About this task = The response must reproduce every record below without alteration.

[Dataset excerpts]
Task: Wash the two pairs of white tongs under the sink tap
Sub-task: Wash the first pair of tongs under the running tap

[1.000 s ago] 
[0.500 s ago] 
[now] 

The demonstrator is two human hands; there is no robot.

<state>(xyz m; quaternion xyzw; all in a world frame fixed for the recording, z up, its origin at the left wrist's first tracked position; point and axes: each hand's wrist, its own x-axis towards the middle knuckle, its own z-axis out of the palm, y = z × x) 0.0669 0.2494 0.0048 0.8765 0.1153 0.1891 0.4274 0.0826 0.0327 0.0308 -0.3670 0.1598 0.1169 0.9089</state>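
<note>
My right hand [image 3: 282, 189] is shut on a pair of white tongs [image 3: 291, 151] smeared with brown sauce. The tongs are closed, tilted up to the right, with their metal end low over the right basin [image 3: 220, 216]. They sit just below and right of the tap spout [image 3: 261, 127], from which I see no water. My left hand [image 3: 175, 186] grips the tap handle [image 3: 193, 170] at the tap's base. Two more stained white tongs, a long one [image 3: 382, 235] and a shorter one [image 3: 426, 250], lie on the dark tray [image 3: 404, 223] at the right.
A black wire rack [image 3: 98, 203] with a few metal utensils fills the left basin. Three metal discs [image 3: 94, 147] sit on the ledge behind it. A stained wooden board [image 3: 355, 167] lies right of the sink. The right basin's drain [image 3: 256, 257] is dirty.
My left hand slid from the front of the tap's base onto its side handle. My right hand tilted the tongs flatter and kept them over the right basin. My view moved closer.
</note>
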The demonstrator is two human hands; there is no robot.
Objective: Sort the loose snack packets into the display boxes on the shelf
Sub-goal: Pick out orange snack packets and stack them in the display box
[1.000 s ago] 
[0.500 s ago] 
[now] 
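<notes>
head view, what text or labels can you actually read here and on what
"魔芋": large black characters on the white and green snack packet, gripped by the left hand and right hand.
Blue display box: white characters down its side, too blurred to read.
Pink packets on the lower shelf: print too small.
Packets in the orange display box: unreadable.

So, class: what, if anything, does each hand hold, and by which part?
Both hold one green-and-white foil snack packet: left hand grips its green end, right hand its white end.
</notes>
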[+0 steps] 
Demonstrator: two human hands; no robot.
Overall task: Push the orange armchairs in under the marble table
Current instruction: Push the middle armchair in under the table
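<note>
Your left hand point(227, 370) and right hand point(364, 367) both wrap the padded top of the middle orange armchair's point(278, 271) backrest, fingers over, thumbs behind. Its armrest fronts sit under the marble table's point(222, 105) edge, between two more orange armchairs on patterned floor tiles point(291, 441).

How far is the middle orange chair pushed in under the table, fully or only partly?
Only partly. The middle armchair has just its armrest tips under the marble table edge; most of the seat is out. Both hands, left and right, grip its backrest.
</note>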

Result =
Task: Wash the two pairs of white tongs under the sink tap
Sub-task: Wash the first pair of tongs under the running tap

[1.000 s ago] 
[0.500 s ago] 
[now] 

The demonstrator is two human hands; there is no robot.

<state>(xyz m; quaternion xyzw; all in a world frame fixed for the recording, z up, its origin at the left wrist's first tracked position; point and axes: each hand's wrist, its own x-axis towards the middle knuckle, its own z-axis out of the palm, y = z × x) 0.0669 0.2494 0.0048 0.8765 0.1153 0.1891 0.4274 0.0826 0.0327 0.0308 -0.3670 0.1598 0.1169 0.9089</state>
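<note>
My right hand [image 3: 282, 189] is shut on a pair of white tongs [image 3: 291, 151] smeared with brown sauce. The tongs are closed, tilted up to the right, with their metal end low over the right basin [image 3: 220, 216]. They sit just below and right of the tap spout [image 3: 261, 127], from which I see no water. My left hand [image 3: 175, 186] grips the tap handle [image 3: 193, 170] at the tap's base. Two more stained white tongs, a long one [image 3: 382, 235] and a shorter one [image 3: 426, 250], lie on the dark tray [image 3: 404, 223] at the right.
A black wire rack [image 3: 98, 203] with a few metal utensils fills the left basin. Three metal discs [image 3: 94, 147] sit on the ledge behind it. A stained wooden board [image 3: 355, 167] lies right of the sink. The right basin's drain [image 3: 256, 257] is dirty.
My left hand slid from the front of the tap's base onto its side handle. My right hand tilted the tongs flatter and kept them over the right basin. My view moved closer.
</note>
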The demonstrator is two human hands; there is no robot.
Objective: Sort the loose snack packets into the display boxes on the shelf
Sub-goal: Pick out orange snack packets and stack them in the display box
[1.000 s ago] 
[0.500 s ago] 
[now] 
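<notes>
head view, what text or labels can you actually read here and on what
"魔芋": large black characters on the white and green snack packet, gripped by the left hand and right hand.
Blue display box: white characters down its side, too blurred to read.
Pink packets on the lower shelf: print too small.
Packets in the orange display box: unreadable.

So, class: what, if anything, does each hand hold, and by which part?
Both hold one green-and-white foil snack packet: left hand grips its green end, right hand its white end.
</notes>
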[+0 steps] 
Demonstrator: two human hands; no robot.
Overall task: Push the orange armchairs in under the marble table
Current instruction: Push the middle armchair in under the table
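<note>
Your left hand point(227, 370) and right hand point(364, 367) both wrap the padded top of the middle orange armchair's point(278, 271) backrest, fingers over, thumbs behind. Its armrest fronts sit under the marble table's point(222, 105) edge, between two more orange armchairs on patterned floor tiles point(291, 441).

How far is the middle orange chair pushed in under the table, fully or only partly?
Only partly. The middle armchair has just its armrest tips under the marble table edge; most of the seat is out. Both hands, left and right, grip its backrest.
</note>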

The output is finished and nothing more is needed.